- Beldandi Location in Nepal
- Coordinates: 28°50′N 80°09′E﻿ / ﻿28.84°N 80.15°E
- Country: Nepal
- Province: Sudurpashchim Province
- District: Kanchanpur District

Population (2011)
- • Total: 21 959
- Time zone: UTC+5:45 (NST)

= Beldandi =

Beldandi (बेलडाँडी) is a rural municipality in Kanchanpur District in Sudurpashchim Province of southwestern Nepal named after the former Village Development Committee. At the time of the 1991 Nepal census the VDC had a population of 9301 people living in 1483 individual households. According to the Nepal census 2011 the municipality had 3022 individual households and a population of 21,959. In the north and west, Beldandi is surrounded by Suklaphatha national park. To the east lies Belauri Municipality. On the south, it borders India.

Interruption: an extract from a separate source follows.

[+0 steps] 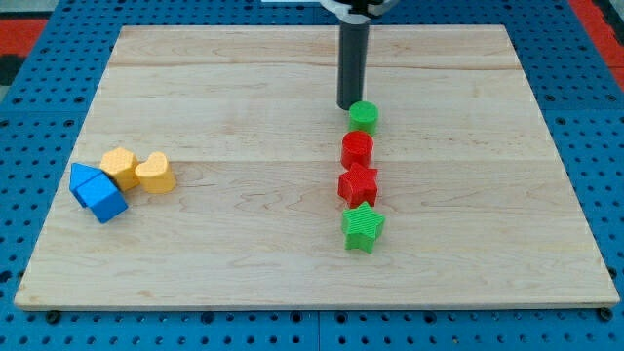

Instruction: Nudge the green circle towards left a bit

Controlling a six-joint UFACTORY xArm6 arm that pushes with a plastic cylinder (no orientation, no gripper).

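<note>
Pale wooden board (195,97) on blue pegboard (49,39), red edges.

A straight, dark grey cylindrical rod (351,63) makes up nearly all of the arm on show. Its surface is smooth and matte, with a faint lighter sheen running down one side. Its width is even along its length, down to my tip (349,106), a blunt flat end. At the view's top, a white rounded collar with a black band (357,7) caps it.
</note>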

The main attractions in Beldandi are the local Tharu dance Gaura Festival and some night parties. In the education, there is a college named Rauleshwar Adarsh Janata Multiple Campus and Rauleshwar Higher Secondary School. The main shopping places are Chawanni Bazaar and Beldandi bazaar, small towns that supply daily goods and services.

==Demographics==
At the time of the 2011 Nepal census, Beldandi Rural Municipality had a population of 21,949. Of these, 27.5% spoke Doteli, 24.4% Tharu, 19.8% Bajhangi, 16.2% Nepali, 4.2% Baitadeli, 4.0% Magar, 2.2% Bajureli, 0.7% Achhami, 0.4% Darchuleli, 0.3% Maithili, 0.1% Bengali, 0.1% Bhojpuri and 0.1% other languages as their first language.

In terms of ethnicity/caste, 34.1% were Chhetri, 24.5% Tharu, 13.1% Hill Brahmin, 8.4% other Dalit, 5.4% Thakuri, 4.4% Magar, 4.2% Kami, 2.2% Sanyasi/Dasnami, 1.7% Damai/Dholi, 0.5% Sarki, 0.5% Thami, 0.2% Badi, 0.2% Hajjam/Thakur, 0.1% Bengali, 0.1% Gurung, 0.1% Lohar, 0.1% Rai and 0.3% others.

In terms of religion, 95.9% were Hindu, 1.8% Prakriti, 1.3% Christian, 0.8% Baháʼí and 0.1% others.

In terms of literacy, 66.8% could read and write, 1.1% could only read and 32.1% could neither read nor write.

==Educational institutions==
Educational institutes in the local area include:

===Government schools===
- Rauleshwar Janata Adarsh Multiple Campus
- Ganesh Secondary School
- Rauleshwar Secondary School
- Shree Siddhanath Secondary School
- Shree Saraswati Janata Secondary School
- Shree Baijanath Secondary School
- Shree Tribhuwan Secondary School
- Shree Kalika Primary School
- Shree Singhapal Primary School

===Private schools===
- Shree Model Child Care Boarding School
- Shree Navajyoti Public School
- Shree Kanchan Galaxy Public School
- Shree Westpoint Public School
- Shree Little Star Boarding School
- Shree Long Vision Public School
- Shree Jivan Rekha Public School
- Gurukul Academy, Beldnadi Bazar
- Shree Sagarmatha Public School
- Shree Oxford Public School
- Shree Global School

==Economy==

The local economy mainly based on agriculture and few with business and service. Rice, wheat, corn and other crops are grown in there. Local farmers lack the modern knowledge of farming so they can not get good harvests.

Business Areas:
1. Chawanni Bazaar
2. Beldandi Bazaar

==Health centers==
Beldandi primary health care centers

Ward clinics are available in each wards

Various private clinics in Beldandi bazaar and Chawanni

==Local culture and religion==

Most of the local people believe in Hinduism so their customs mainly influenced by the Hindu rituals. The local culture mainly depends upon the ethnic groups living in the place. In spite of residence of different ethnic group this area has quite mixed cultures and traditions. The local Tharu people usually have their own traditions while others are migrated from the hilly region of the country.

==Transportation==

The transportation in Beldandi is mainly bus service that runs daily from Mahendranagar to Sreepur. The local transportation is two-wheelers. Auto-rickshaws that run from Daijee to Kalikich (Camp) are quite common.